Net Shorts measures the net short bias extracted from order book depth data. It quantifies how much selling interest (ask-side depth) exists relative to a baseline, revealing passive seller positioning before trades execute. This is the sell-side counterpart to Net Longs. Together, they provide a full picture of order book positioning.

How It Works

The indicator analyzes order book snapshots and computes the net short bias at a configurable depth bucket. The depthIndex parameter controls how deep into the ask side of the book the measurement reaches.

Chart Type

PropertyValue
TypeSubchart
PositionBelow main chart
Data sourceOrder book depth snapshots

Settings

ParameterDescriptionDefault
colorBar/line color#ef4444
depthIndexDepth bucket to analyze (0-9)3
displayModeRendering stylecolumns
highlightAnomaliesFlag statistical outliersfalse
anomalyThresholdStandard deviation multiplier2.5
anomalyPeriodLookback period for anomaly stats30
gradientIntensityFill gradient strength (0-1)0

Depth Index

depthIndexTypical RangeUse Case
0-2Near best askScalping, short-term positioning
3-5Mid-depthSwing trading, general analysis
6-9Deep bookInstitutional positioning, macro view

Interpretation

Rising Net Shorts

Increasing short positioning in the order book signals growing selling interest. Passive sellers are stacking offers, which can act as resistance or signal informed selling.

Declining Net Shorts

Sellers pulling their orders reduces overhead supply. This often precedes breakouts as the resistance above price thins out.

Net Shorts at Key Levels

Spikes in Net Shorts at resistance levels often precede reversals.
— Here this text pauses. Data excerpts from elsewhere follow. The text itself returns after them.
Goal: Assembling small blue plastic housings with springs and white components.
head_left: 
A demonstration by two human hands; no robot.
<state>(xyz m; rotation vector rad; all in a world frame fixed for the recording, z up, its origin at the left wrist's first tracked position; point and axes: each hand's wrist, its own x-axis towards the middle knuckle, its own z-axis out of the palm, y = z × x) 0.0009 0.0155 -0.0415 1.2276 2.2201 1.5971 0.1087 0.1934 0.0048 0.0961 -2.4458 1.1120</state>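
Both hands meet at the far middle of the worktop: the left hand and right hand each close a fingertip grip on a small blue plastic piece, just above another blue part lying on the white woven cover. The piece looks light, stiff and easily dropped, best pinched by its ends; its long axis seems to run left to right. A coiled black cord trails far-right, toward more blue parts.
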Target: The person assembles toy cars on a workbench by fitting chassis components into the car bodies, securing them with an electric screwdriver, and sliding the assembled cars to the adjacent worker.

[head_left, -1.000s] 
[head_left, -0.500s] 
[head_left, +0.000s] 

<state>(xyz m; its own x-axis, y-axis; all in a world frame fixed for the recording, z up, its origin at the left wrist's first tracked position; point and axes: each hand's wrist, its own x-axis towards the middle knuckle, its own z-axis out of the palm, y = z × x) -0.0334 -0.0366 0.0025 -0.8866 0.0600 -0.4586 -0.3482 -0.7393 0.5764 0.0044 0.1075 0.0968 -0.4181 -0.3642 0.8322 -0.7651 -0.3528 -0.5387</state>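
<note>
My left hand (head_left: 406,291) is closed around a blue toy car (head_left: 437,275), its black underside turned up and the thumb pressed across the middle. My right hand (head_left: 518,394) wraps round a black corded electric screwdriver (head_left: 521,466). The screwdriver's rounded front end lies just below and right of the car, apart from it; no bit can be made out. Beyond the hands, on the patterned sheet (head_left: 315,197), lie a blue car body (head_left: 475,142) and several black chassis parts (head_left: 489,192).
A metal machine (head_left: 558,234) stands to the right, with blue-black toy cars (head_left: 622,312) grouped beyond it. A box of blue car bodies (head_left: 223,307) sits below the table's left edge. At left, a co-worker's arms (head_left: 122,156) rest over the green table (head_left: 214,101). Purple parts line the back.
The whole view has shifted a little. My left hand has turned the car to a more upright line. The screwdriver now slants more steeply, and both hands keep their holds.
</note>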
When sellers aggressively stack orders at a technical level, it reinforces that level as a ceiling.

Divergence Signals

Net ShortsPriceInterpretation
RisingRisingSellers positioning against the rally — potential reversal zone
RisingFallingSellers piling on — trend continuation likely
FallingRisingResistance thinning — breakout potential
FallingFallingSellers covering — potential bottom forming

Anomaly Detection

When highlightAnomalies is enabled, periods where Net Shorts exceed the rolling average by more than the configured threshold are flagged. Anomalous spikes in short positioning often precede significant moves.
Net Shorts reflects passive positioning (limit orders in the book), not aggressive selling. For active selling pressure, use Delta Volume or CVD.

Practical Examples

  • Resistance reinforcement: Net Shorts spike at a known resistance level — sellers are defending aggressively.
  • Short squeeze setup: Net Shorts elevated but price starts pushing through — trapped sellers may be forced to cover.
  • Breakdown signal: Net Shorts building during consolidation at support — potential breakdown.